### EXERCISE BRIEF
The answer must be a single number: how many lines of the records below hold the word "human".

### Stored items
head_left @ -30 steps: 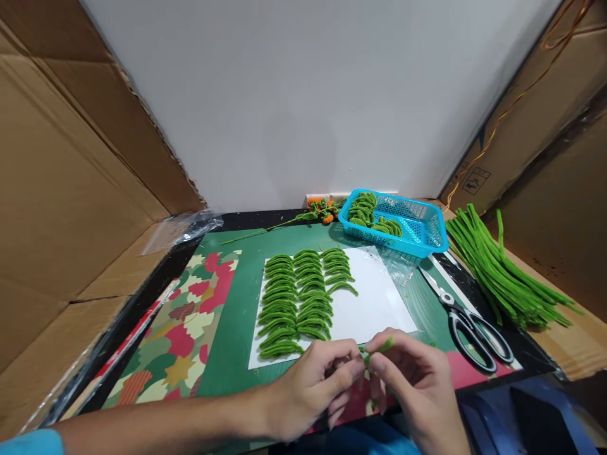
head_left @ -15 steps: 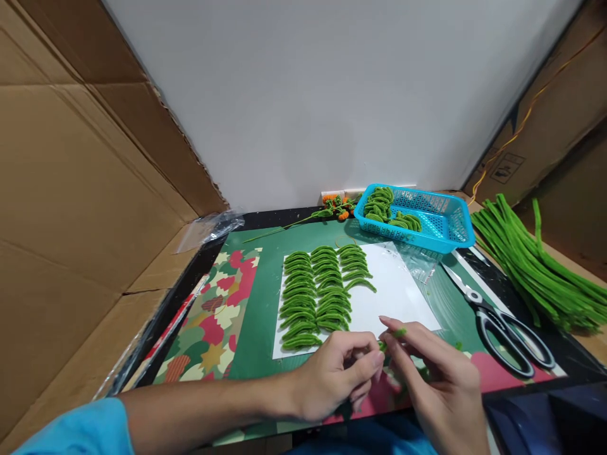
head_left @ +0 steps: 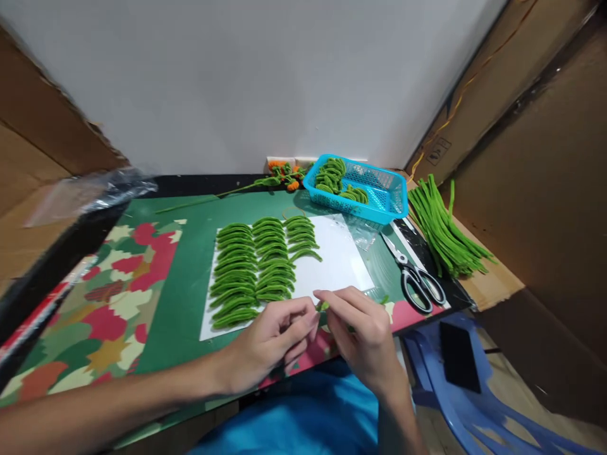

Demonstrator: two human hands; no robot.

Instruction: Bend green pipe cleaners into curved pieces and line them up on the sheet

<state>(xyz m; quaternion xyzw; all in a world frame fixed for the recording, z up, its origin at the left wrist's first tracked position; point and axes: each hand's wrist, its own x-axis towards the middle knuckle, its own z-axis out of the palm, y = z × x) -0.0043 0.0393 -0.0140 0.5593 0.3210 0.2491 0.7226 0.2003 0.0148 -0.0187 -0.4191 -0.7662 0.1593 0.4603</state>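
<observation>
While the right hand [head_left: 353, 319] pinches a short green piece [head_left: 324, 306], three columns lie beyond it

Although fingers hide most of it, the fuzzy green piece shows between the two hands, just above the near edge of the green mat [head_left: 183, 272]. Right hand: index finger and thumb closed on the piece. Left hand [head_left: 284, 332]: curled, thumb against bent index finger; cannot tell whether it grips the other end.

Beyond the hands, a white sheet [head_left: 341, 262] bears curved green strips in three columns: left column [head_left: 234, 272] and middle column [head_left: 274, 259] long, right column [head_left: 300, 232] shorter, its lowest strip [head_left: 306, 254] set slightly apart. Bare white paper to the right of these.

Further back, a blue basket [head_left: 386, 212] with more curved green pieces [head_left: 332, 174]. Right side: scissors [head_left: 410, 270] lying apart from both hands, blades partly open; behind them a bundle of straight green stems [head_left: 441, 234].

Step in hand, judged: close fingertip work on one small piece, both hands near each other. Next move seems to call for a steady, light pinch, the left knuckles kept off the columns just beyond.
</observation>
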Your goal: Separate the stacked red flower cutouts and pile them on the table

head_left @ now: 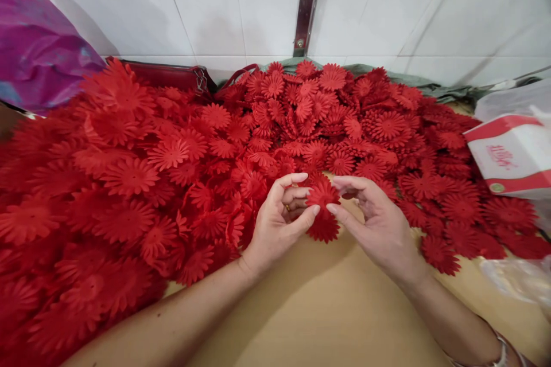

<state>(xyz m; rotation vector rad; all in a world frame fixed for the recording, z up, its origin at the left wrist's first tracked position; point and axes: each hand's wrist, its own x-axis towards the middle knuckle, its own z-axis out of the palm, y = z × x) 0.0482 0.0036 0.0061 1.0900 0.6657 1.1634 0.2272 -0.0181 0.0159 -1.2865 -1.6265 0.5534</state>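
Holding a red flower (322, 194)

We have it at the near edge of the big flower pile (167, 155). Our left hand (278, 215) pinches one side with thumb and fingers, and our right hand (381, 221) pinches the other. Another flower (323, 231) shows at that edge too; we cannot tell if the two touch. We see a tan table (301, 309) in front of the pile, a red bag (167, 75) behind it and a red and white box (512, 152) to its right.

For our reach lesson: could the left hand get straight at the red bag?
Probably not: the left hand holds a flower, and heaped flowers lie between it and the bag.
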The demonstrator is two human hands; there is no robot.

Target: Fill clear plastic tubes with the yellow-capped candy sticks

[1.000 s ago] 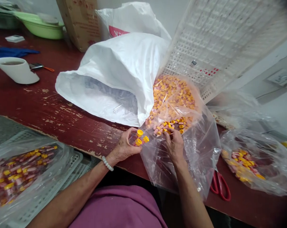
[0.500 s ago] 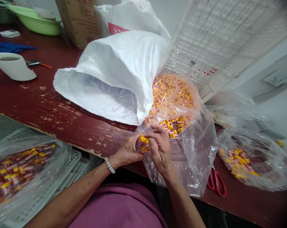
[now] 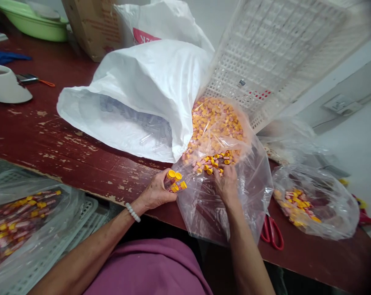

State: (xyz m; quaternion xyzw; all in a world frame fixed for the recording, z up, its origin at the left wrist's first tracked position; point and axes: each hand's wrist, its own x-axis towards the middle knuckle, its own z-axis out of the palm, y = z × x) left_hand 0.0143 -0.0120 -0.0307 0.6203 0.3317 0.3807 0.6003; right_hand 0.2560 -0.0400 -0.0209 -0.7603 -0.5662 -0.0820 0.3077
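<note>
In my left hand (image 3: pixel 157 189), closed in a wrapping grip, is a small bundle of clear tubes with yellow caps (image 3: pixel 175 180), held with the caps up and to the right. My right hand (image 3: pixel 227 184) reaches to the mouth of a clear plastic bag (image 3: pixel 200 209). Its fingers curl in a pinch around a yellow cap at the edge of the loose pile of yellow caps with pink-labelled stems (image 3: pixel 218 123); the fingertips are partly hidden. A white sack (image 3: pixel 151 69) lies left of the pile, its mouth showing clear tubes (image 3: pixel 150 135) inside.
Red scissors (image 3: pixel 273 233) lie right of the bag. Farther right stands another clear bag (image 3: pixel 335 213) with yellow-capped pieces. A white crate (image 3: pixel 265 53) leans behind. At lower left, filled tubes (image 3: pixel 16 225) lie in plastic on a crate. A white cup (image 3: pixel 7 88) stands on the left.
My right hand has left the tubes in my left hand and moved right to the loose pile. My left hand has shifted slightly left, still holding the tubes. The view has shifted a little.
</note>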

### OUTPUT OF THE EXERCISE
2